On Tue 15-02-11 09:10:01, Shaohua Li wrote:
> On Mon, 2011-02-14 at 10:25 +0800, Shi, Alex wrote:
> > On Sun, 2011-02-13 at 02:25 +0800, Corrado Zoccolo wrote:
> > > On Sat, Feb 12, 2011 at 10:21 AM, Alex,Shi <alex.shi@xxxxxxxxx> wrote:
> > > > On Wed, 2011-01-26 at 16:15 +0800, Li, Shaohua wrote:
> > > >> On Thu, Jan 20, 2011 at 11:16:56PM +0800, Vivek Goyal wrote:
> > > >> > On Wed, Jan 19, 2011 at 10:03:26AM +0800, Shaohua Li wrote:
> > > >> > > add Jan and Theodore to the loop.
> > > >> > >
> > > >> > > On Wed, 2011-01-19 at 09:55 +0800, Shi, Alex wrote:
> > > >> > > > Shaohua and I tested kernel building performance on latest kernel. and
> > > >> > > > found it is drop about 15% on our 64 LCPUs NHM-EX machine on ext4 file
> > > >> > > > system. We find this performance dropping is due to commit
> > > >> > > > 749ef9f8423054e326f. If we revert this patch or just change the
> > > >> > > > WRITE_SYNC back to WRITE in jbd2/commit.c file. the performance can be
> > > >> > > > recovered.
> > > >> > > >
> > > >> > > > iostat report show with the commit, read request merge number increased
> > > >> > > > and write request merge dropped. The total request size increased and
> > > >> > > > queue length dropped. So we tested another patch: only change WRITE_SYNC
> > > >> > > > to WRITE_SYNC_PLUG in jbd2/commit.c, but nothing effected.
> > > >> > > since WRITE_SYNC_PLUG doesn't work, this isn't a simple no-write-merge issue.
> > > >> > >
> > > >> >
> > > >> > Yep, it does sound like reduce write merging. But moving journal commits
> > > >> > back to WRITE, then fsync performance will drop as there will be idling
> > > >> > introduced between fsync thread and journalling thread. So that does
> > > >> > not sound like a good idea either.
> > > >> >
> > > >> > Secondly, in presence of mixed workload (some other sync read happening)
> > > >> > WRITES can get less bandwidth and sync workload much more. So by
> > > >> > marking journal commits as WRITES you might increase the delay there
> > > >> > in completion in presence of other sync workload.
> > > >> >
> > > >> > So Jan Kara's approach makes sense that if somebody is waiting on
> > > >> > commit then make it WRITE_SYNC otherwise make it WRITE. Not sure why
> > > >> > did it not work for you. Is it possible to run some traces and do
> > > >> > more debugging that figure out what's happening.

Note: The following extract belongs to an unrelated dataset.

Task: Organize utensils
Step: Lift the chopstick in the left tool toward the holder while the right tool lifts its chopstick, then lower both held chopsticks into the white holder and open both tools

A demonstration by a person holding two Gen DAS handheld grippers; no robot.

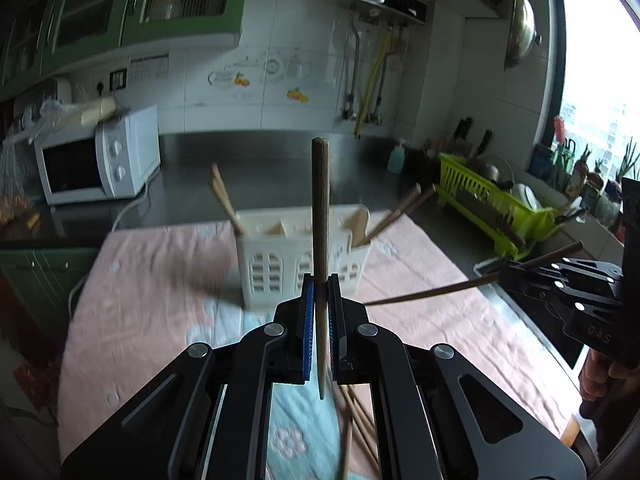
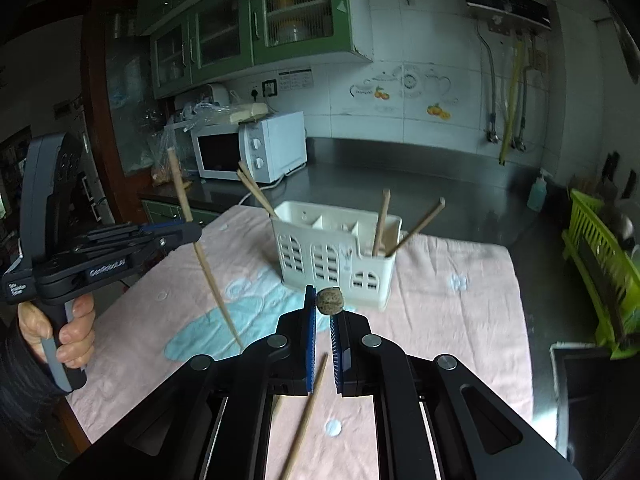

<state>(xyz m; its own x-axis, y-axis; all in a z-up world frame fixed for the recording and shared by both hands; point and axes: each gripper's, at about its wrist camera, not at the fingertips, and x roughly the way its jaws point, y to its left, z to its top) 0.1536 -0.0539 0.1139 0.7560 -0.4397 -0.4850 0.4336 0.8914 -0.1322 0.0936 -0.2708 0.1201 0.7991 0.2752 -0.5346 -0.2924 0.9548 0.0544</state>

> > > >> Sorry for the long delay.
> > > >>
> > > >> Looks fedora enables ccache by default. While our kbuild test is on ext4 disk
> > > >> but rootfs is on ext3 where ccache cache files live. Jan's patch only covers
> > > >> ext4, maybe this is the reason.
> > > >> I changed jbd to use WRITE for journal_commit_transaction. With the change and
> > > >> Jan's patch, the test seems fine.

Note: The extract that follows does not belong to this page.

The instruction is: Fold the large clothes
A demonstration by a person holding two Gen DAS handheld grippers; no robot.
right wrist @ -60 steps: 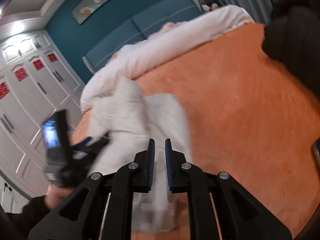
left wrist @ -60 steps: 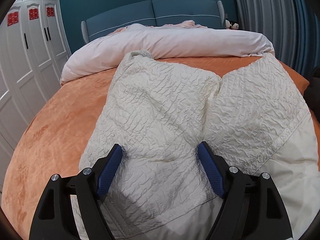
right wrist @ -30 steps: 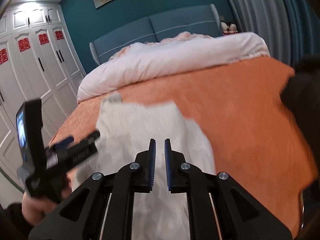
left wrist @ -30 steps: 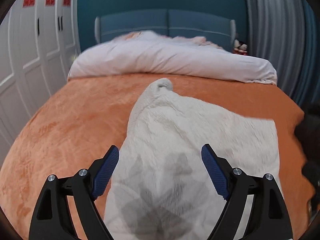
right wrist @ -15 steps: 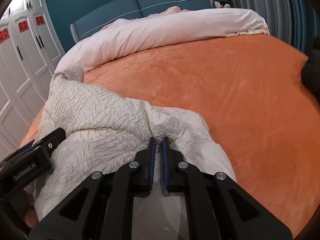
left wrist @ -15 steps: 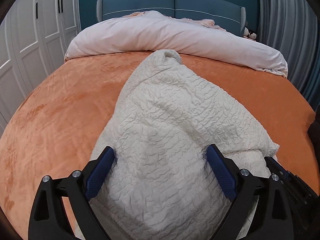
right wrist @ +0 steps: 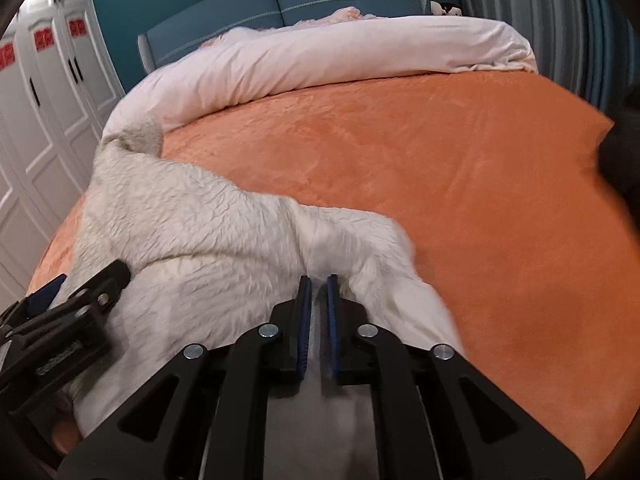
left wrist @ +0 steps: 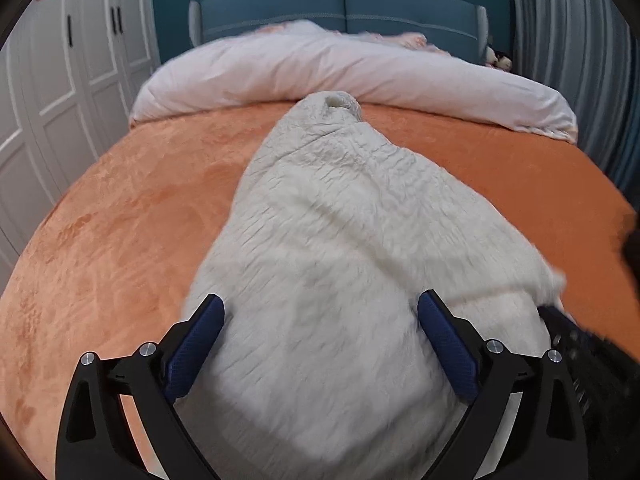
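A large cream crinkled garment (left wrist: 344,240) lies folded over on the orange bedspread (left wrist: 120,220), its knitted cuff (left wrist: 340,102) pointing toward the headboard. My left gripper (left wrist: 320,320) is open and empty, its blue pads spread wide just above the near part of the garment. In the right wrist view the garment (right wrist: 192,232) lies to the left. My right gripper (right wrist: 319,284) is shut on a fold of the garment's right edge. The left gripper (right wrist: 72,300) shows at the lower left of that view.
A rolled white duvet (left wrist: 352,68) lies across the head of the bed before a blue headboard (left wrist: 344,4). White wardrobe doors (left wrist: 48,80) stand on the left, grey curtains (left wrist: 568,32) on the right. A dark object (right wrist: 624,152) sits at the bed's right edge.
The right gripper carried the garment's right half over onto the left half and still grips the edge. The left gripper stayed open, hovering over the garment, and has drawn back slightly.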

> > > > Let me clarify the bug situation again.
> > > > With the following scenarios, the regression is clear.
> > > > 1, ccache_dir setup at rootfs that format is ext3 on /dev/sda1; 2,
> > > > kbuild on /dev/sdb1 with ext4.
> > > > but if we disable the ccache, only do kbuild on sdb1 with ext4. There is
> > > > no regressions whenever with or without Jan's patch.

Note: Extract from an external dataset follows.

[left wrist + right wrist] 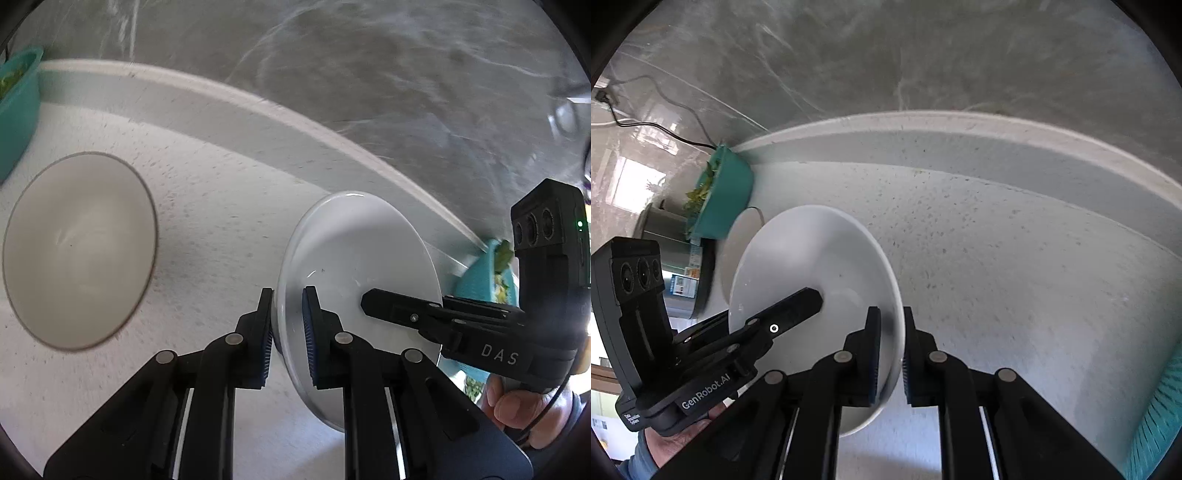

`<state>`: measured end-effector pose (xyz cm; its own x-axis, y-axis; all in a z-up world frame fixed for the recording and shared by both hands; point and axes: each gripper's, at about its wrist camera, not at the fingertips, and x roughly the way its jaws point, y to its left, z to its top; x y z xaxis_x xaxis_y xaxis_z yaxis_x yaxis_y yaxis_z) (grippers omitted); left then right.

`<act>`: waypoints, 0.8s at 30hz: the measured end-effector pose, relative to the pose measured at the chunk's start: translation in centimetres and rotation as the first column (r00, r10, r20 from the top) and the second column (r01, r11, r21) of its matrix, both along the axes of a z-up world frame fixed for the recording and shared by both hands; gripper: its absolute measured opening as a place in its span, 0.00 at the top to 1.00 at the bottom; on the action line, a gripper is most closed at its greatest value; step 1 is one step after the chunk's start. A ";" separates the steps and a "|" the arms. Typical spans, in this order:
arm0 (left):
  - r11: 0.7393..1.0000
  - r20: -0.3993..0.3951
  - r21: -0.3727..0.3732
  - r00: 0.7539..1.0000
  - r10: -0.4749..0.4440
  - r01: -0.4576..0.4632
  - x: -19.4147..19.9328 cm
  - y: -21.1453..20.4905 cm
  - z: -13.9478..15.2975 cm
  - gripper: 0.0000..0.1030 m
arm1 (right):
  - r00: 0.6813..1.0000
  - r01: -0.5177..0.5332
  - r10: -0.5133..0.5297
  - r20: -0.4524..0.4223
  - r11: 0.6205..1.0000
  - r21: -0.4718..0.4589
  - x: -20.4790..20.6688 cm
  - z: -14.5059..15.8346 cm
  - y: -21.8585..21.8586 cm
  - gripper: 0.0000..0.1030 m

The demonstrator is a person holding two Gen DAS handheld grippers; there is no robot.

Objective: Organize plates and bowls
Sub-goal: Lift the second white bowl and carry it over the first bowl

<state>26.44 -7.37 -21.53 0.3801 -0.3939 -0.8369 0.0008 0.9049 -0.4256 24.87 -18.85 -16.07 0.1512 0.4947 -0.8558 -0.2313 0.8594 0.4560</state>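
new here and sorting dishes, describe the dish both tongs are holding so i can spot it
On the speckled white table, look beside the flat beige plate with a dark rim. The glossy white shallow bowl is the only dish pinched at opposite rims by the left tongs and right tongs, tilted, unlike the teal tubs.

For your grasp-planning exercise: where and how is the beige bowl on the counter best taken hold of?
Grip the beige bowl by its thin rim, coming from above with one finger inside and one outside. It sits upright and open, its wall is too wide to span, and its near edge looks unobstructed.
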 end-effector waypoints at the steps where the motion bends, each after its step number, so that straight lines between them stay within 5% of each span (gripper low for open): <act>1: 1.000 0.012 -0.001 1.000 -0.011 0.011 -0.4 -0.4 0.7 0.87 | 1.000 0.002 -0.002 0.013 1.000 -0.004 -0.4 0.7 -0.3 0.88; 14: 0.979 0.127 -0.023 0.972 -0.198 0.203 -8.4 -7.4 9.1 0.86 | 0.985 0.090 -0.088 0.149 0.996 -0.007 -10.8 9.7 -7.1 0.87; 18: 0.964 0.100 -0.008 0.959 -0.265 0.267 -11.2 -10.0 8.2 0.85 | 0.981 0.138 -0.134 0.142 0.990 -0.014 -14.3 8.8 -8.9 0.86; 24: 0.945 0.005 0.066 0.947 -0.321 0.320 -14.4 -12.7 3.7 0.84 | 0.978 0.198 -0.196 0.064 0.980 -0.025 -18.2 3.7 -10.3 0.85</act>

> > > > So, problem focus on the ccache scenario, (from fedora 11, ccache is
> > > > default setting).
> > > >
> > > > If we compare the vmstat output with or without ccache, there is too
> > > > many write when ccache enabled. According the result, it should to do
> > > > some tunning on ext3 fs.
> > > Is ext3 configured with data ordered or writeback?
> >
> > The ext3 on sda and ext4 on sdb are both used 'ordered' mounting mode.
> >
> > > I think ccache might be performing fsyncs, and this is a bad workload
> > > for ext3, especially in ordered mode.
> > > It might be that my patch introduced a regression in ext3 fsync
> > > performance, but I don't understand how reverting only the change in
> > > jbd2 (that is the ext4 specific journaling daemon) could restore it.
> > > The two partitions are on different disks, so each one should be
> > > isolated from the I/O perspective (do they share a single
> > > controller?).
> >
> > No, sda/sdb use separated controller.
> >
> > > The only interaction I see happens at the VM level,
> > > since changing performance of any of the two changes the rate at which
> > > pages can be cleaned.
> > >
> > > Corrado
> > > >
> > > >
> > > > vmstat average output per 10 seconds, without ccache
> > > > procs -----------memory---------- ---swap-- -----io---- --system-- -----cpu-----
> > > > r b swpd free buff cache si so bi bo in cs us sy id wa st
> > > > 26.8 0.5 0.0 63930192.3 9677.0 96544.9 0.0 0.0 2486.9 337.9 17729.9 4496.4 17.5 2.5 79.8 0.2 0.0
> > > >
> > > > vmstat average output per 10 seconds, with ccache
> > > > procs -----------memory---------- ---swap-- -----io---- --system-- -----cpu-----
> > > > r b swpd free buff cache si so bi bo in cs us sy id wa st
> > > > 2.4 40.7 0.0 64316231.0 17260.6 119533.8 0.0 0.0 2477.6 1493.1 8606.4 3565.2 2.5 1.1 83.0 13.5 0.0
> > > >
> > > >
> > > >>
> > > >> Jan,
> > > >> can you send a patch with similar change for ext3? So we can do more tests.
> Hi Jan,
> can you send a patch with both ext3 and ext4 changes? Our test shows
> your patch has positive effect, but need confirm with the ext3 change.
Sure. Patches for both ext3 & ext4 are attached. Sorry, it took me a
while to get to this.

Honza
--
Jan Kara <jack@xxxxxxx>
SUSE Labs, CR